The state senator told MuckRock that when “the bill was in committee the media testified in favor of the legal fees but did not speak against the calendar issue.”
Supporters of the bill include state Rep. Kera Birkeland (R-Morgan), who said on the House floor that the bill “simply helps protect elected officials from an ‘exploitative media,’” reported ABC4.
Birkeland went on to say that “the majority of our media wants to criticize and make something out of nothing and that forces us to do less.
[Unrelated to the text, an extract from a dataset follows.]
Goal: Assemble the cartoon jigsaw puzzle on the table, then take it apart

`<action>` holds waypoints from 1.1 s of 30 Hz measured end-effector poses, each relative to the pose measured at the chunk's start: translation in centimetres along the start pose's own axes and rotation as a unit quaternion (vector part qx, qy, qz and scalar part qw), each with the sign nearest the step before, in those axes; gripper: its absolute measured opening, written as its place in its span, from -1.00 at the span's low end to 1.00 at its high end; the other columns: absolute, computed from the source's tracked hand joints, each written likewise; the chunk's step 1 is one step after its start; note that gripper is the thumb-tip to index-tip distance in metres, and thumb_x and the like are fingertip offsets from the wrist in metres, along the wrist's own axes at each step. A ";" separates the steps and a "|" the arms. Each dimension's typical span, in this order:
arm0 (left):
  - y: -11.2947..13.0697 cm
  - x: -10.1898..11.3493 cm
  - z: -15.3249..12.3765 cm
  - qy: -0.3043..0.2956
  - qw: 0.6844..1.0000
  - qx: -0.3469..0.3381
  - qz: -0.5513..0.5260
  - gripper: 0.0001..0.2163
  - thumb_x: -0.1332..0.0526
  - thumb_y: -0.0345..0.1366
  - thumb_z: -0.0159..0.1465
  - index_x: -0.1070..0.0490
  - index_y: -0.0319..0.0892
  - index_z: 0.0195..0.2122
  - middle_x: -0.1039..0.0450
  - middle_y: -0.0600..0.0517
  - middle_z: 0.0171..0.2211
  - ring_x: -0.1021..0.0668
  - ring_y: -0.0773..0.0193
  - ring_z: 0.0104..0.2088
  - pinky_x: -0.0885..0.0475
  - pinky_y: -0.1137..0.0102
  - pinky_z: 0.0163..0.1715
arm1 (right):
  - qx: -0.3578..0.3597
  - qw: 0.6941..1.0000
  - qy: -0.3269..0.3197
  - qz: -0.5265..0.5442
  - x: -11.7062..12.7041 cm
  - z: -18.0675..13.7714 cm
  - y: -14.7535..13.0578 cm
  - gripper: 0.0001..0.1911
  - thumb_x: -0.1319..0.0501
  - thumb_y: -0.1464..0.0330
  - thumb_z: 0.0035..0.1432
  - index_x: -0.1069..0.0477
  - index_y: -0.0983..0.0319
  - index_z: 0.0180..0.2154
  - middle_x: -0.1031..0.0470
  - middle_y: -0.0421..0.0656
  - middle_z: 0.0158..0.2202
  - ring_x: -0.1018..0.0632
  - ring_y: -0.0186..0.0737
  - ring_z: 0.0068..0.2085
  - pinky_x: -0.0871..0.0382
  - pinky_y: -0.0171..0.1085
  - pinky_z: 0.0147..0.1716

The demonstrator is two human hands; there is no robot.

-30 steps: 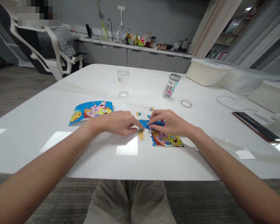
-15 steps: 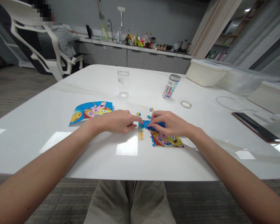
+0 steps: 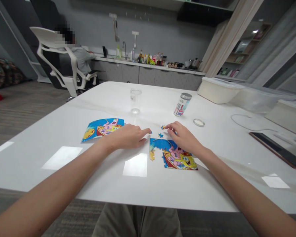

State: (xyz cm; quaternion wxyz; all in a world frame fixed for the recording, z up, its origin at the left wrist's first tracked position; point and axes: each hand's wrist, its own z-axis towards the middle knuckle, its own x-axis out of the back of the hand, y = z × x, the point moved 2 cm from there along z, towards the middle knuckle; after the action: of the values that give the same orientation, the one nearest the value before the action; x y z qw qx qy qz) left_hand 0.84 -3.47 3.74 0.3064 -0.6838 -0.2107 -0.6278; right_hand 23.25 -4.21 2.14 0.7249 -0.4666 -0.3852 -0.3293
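- Your left hand [image 3: 128, 137]: index finger stretched out, its tip at a small blue-and-yellow cardboard jigsaw piece [image 3: 150, 132]; thumb apart below it, nothing clamped between the two. Whether the tip presses the piece, cannot tell.
- Your right hand [image 3: 184, 136]: fingers bent, spread above the upper edge of the partly joined, brightly printed cartoon puzzle [image 3: 175, 158]. A bit of blue shows by the thumb; cannot tell if you grip it.
- The puzzle lies flat on the glossy white table [image 3: 101, 179] in front of you, notched at lower left.
- Loose just above it: a blue star-like jigsaw piece [image 3: 160, 135]; a yellow-and-blue jigsaw piece [image 3: 163, 127], near your right fingertips.
- Left of your left hand, partly behind it: a curved blue cartoon picture sheet [image 3: 102, 129].
- Farther back: a clear cylindrical jar [image 3: 135, 102], a printed tube with silver lid [image 3: 182, 105].
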 end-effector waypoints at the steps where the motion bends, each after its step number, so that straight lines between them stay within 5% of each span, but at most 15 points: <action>1: -0.2 -0.1 0.0 0.014 1.000 0.019 0.001 -0.62 0.04 -0.20 0.36 -0.29 -0.13 0.15 -0.54 -0.09 -0.39 -0.54 0.18 -0.45 -0.32 0.36 -0.41 | -0.002 1.000 0.007 0.005 -0.2 0.1 0.2 -0.75 -0.03 0.41 0.26 -0.45 0.22 -0.14 -0.45 -0.07 -0.17 -0.50 -0.14 -0.12 -0.33 -0.17 -0.06; 6: -1.3 -0.6 0.2 0.015 0.996 0.082 0.006 -0.65 0.06 -0.16 0.37 -0.39 -0.18 0.01 -0.55 -0.15 -0.34 -0.57 0.11 -0.41 -0.33 0.32 -0.40 | -0.061 0.998 0.028 0.008 -0.4 0.5 1.6 -0.76 -0.07 0.41 0.20 -0.47 0.21 -0.15 -0.41 -0.05 -0.14 -0.50 -0.11 -0.12 -0.35 -0.13 -0.06; 14: -1.4 0.3 0.1 -0.010 0.996 0.093 -0.003 -0.71 0.02 -0.24 0.35 -0.48 -0.14 -0.12 -0.55 -0.13 -0.33 -0.58 0.13 -0.40 -0.33 0.35 -0.40 | -0.122 0.992 0.020 -0.024 0.1 0.9 3.4 -0.70 -0.05 0.50 0.18 -0.49 0.32 -0.13 -0.42 0.03 -0.14 -0.51 -0.10 -0.15 -0.33 -0.13 -0.03; 17: -1.2 0.4 0.1 -0.011 0.997 0.080 -0.001 -0.70 0.02 -0.25 0.36 -0.45 -0.13 -0.05 -0.55 -0.12 -0.34 -0.57 0.14 -0.41 -0.33 0.36 -0.41 | -0.076 0.997 0.006 -0.001 0.4 0.9 2.8 -0.72 -0.08 0.49 0.19 -0.51 0.31 -0.12 -0.42 0.01 -0.14 -0.51 -0.16 -0.17 -0.34 -0.16 -0.04; 24: -0.6 0.1 -0.2 0.013 0.998 -0.038 -0.056 -0.67 -0.03 -0.36 0.33 -0.47 0.03 0.03 -0.52 -0.03 -0.47 -0.53 0.25 -0.48 -0.33 0.42 -0.45 | 0.163 0.984 -0.068 0.027 1.1 0.1 -0.4 -0.81 -0.17 0.40 0.22 -0.57 0.22 -0.34 -0.46 -0.09 -0.21 -0.48 -0.19 -0.16 -0.36 -0.17 -0.09; 33: -0.3 0.2 -0.1 -0.001 0.997 -0.050 -0.059 -0.63 -0.02 -0.35 0.32 -0.46 0.06 0.07 -0.55 -0.04 -0.44 -0.54 0.26 -0.48 -0.33 0.42 -0.44 | 0.182 0.979 -0.091 0.013 1.0 -0.2 -0.7 -0.80 -0.17 0.39 0.24 -0.55 0.22 -0.37 -0.47 -0.09 -0.22 -0.48 -0.21 -0.19 -0.37 -0.16 -0.12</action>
State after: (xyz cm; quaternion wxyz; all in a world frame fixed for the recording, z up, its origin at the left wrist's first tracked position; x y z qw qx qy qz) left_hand 0.54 -3.33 3.98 0.2342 -0.6851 -0.2192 -0.6540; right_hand 23.20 -4.80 3.25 0.7642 -0.3597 -0.4965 -0.2002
That doesn’t create a more transparent government.”
How Freedom of Information advocates view the legislation:
The exemption of calendars from the state’s public records law has alarmed many transparency advocates.
Following the introduction of the bill, the nonprofit watchdog American Oversight said that SB240 “publicly available calendars are an essential tool for holding our officials accountable” and called the bill “a shameless attempt to allow officials to hide their activities from public view” in a statement.
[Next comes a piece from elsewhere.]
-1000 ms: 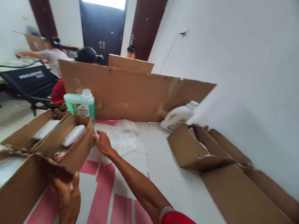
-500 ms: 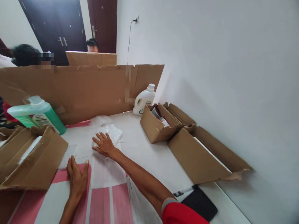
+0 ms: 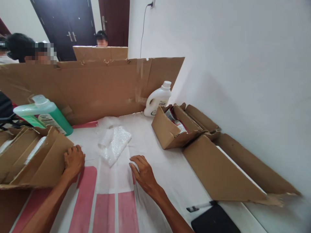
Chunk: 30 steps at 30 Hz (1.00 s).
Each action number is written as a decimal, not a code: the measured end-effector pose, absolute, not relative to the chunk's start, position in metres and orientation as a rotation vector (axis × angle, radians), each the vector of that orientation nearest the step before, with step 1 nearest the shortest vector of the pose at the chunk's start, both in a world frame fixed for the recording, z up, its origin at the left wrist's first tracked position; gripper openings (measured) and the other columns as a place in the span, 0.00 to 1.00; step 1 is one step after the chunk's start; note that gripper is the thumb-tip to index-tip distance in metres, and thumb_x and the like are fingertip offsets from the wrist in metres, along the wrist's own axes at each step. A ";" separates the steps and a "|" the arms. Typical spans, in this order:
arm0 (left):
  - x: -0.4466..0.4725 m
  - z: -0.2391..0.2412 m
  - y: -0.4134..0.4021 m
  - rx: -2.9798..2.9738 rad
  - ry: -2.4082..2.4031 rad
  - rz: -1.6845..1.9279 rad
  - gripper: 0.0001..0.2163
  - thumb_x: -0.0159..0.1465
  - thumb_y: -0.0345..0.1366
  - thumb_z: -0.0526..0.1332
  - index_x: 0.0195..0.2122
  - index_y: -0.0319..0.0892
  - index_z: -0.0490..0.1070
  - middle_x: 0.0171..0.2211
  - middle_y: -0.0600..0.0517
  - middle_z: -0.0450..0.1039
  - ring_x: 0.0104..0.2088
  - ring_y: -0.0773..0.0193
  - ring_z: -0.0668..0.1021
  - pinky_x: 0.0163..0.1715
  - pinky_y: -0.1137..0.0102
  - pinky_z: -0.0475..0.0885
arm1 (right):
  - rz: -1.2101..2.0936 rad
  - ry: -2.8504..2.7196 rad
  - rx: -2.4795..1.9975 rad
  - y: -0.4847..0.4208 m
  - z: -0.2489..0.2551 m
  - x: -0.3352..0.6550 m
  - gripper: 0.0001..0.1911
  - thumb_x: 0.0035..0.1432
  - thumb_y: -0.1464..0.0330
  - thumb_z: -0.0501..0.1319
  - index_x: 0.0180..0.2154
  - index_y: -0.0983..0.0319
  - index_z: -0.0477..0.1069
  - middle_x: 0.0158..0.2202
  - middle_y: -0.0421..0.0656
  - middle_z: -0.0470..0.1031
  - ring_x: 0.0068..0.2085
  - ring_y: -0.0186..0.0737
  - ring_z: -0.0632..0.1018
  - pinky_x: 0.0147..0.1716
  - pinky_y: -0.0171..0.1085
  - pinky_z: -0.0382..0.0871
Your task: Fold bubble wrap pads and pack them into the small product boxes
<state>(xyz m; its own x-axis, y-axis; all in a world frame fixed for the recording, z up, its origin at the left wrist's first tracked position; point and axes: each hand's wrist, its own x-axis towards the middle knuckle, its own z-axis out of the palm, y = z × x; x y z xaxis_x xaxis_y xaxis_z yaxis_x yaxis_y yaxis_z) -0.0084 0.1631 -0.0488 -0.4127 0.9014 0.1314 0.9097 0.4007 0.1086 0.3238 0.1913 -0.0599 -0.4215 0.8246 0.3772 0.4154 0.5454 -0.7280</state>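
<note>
My left hand (image 3: pixel 74 160) lies at the right side of a cardboard box (image 3: pixel 52 158), its fingers bent down and together. Whatever is beneath those fingers is hidden. Over the white and pink cloth (image 3: pixel 113 181) hovers my right hand (image 3: pixel 143 174), thumb and fingers apart and slightly curled, with nothing in it. Just beyond it, to the left, a crumpled sheet of bubble wrap (image 3: pixel 115 144) rests on the cloth, apart from both hands.
A bottle of green liquid (image 3: pixel 47 115) leans behind the left box. A white jug (image 3: pixel 159 98) and a box with packets (image 3: pixel 167 132) stand at right, beside a longer box (image 3: pixel 223 171). A black pouch (image 3: pixel 215 221) lies near a pen (image 3: pixel 200 206). Cardboard (image 3: pixel 104 90) walls the back.
My right hand has come off the bubble wrap and drawn back to the right. My left hand has moved forward against the left box, over where a clear plastic piece lay. The view has shifted slightly.
</note>
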 end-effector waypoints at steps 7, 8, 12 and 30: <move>0.005 -0.013 0.138 -1.679 -2.484 -0.206 0.25 0.68 0.39 0.53 0.64 0.34 0.65 0.59 0.31 0.68 0.58 0.36 0.71 0.56 0.43 0.64 | 0.795 -2.386 -0.720 0.184 -0.050 0.185 0.15 0.66 0.68 0.62 0.54 0.63 0.73 0.51 0.52 0.76 0.52 0.50 0.75 0.53 0.47 0.74; 0.006 -0.003 0.128 -1.637 -2.421 -0.268 0.25 0.69 0.42 0.52 0.65 0.37 0.65 0.62 0.32 0.66 0.60 0.36 0.69 0.58 0.44 0.63 | 0.779 -2.470 -0.725 0.186 -0.049 0.161 0.20 0.65 0.66 0.64 0.56 0.65 0.70 0.55 0.55 0.74 0.55 0.53 0.74 0.54 0.48 0.73; 0.001 0.037 0.079 -1.361 -2.204 -0.459 0.24 0.71 0.45 0.51 0.64 0.40 0.66 0.65 0.35 0.63 0.66 0.36 0.61 0.62 0.41 0.56 | 0.711 -2.676 -0.730 0.196 -0.059 0.081 0.48 0.55 0.52 0.71 0.68 0.67 0.56 0.70 0.63 0.56 0.68 0.62 0.61 0.63 0.57 0.62; -0.063 0.048 0.051 -1.333 -2.212 -0.220 0.15 0.70 0.45 0.47 0.29 0.48 0.64 0.28 0.46 0.69 0.35 0.49 0.71 0.33 0.61 0.54 | 0.369 -2.762 -0.788 0.237 -0.070 0.042 0.13 0.63 0.62 0.67 0.48 0.60 0.73 0.50 0.49 0.73 0.50 0.48 0.71 0.42 0.41 0.72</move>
<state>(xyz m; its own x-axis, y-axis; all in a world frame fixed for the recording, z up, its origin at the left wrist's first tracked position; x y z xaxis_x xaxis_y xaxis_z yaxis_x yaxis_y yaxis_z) -0.0632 0.0514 0.0483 -0.3629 0.7691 0.5262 0.8575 0.4965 -0.1344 0.0417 0.2373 -0.0701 -0.8241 0.5421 0.1641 0.4800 0.8222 -0.3059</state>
Speaking to a media law class at the University of Utah, attorney Jeff Hunt said that Utah’s 2024 legislative session has “probably seen the greatest number of bills restricting public access to government records and government meetings I’ve encountered in the last 10 years,” reported KSL NewsRadio.
What’s next:
In late February, District Judge Patrick Corum ruled that Utah’s attorney general’s calendar is subject to the state’s open records law, and that the same day, the state House and Senate approved the passage of Senate Bill 240.
Utah Gov. Spencer Cox quickly signed the bill into law, according to Bryan Schott reported in the *Salt Lake City Tribun*e. The law took effect immediately.
The Update
-
Veteran reporter kicked out of Colorado state assembly: Colorado Sun reporter Sandra Fish was escorted out of the GOP-led state assembly after being told that party Chairman Dave Williams found her “current reporting to be very unfair,” reports Jennifer Brown in the Colorado Sun.
-
New Louisiana bill would hide more records from the public: A new bill in Louisiana would allow for a mayor, parish president or chief executive officer of a local government agency to declare any records confidential if they determine it “would have a detrimental effect” on active business negotiations, reports Wes Muller in the Louisiana Illuminator.
-
MuckRock partner featured in Columbia Journalism Review: MuckRock journalism partner States Newsroom was featured in the Columbia Journalism Review, for an article covering its expansion to all 50 states. The article referenced MuckRock’s work with The Missouri Independent and The Associated Press for its “Atomic Fallout” investigative series.
FOIA Finds
-
New footage obtained in police killing of unarmed teenager: 404 Media obtained video and audio material related to the 2022 police killing of 15-year-old Savannah Graziano, through a public-records request with the San Bernardino County Sheriff’s Office. The organization has released the files to provide “insight into what went wrong in this killing of an unarmed teenager,” reports Joseph Cox and Jason Koebler.
-
Memphis newsroom’s effort to access jail’s surveillance videos: The Reporters Committee for Freedom of the Press helped The Daily Memphian obtain surveillance videos showing correctional officers physically assaulting inmates at the Shelby County Jail in Memphis, including two officers who were indicted last year in connection with the beating death of a different inmate.
-
New FOIA-driven book on opioid killer: Long-time MuckRock user Phillip Eil released a new book, “Prescription for Pain: How a Once-Promising Doctor Became the ‘Pill Mill Killer,’” about a Chicago doctor’s massive prescription drug-dealing scheme. MuckRock covered Eil’s FOIA lawsuit to get the records. Along with the book, you can read Eil’s supporting documents on DocumentCloud.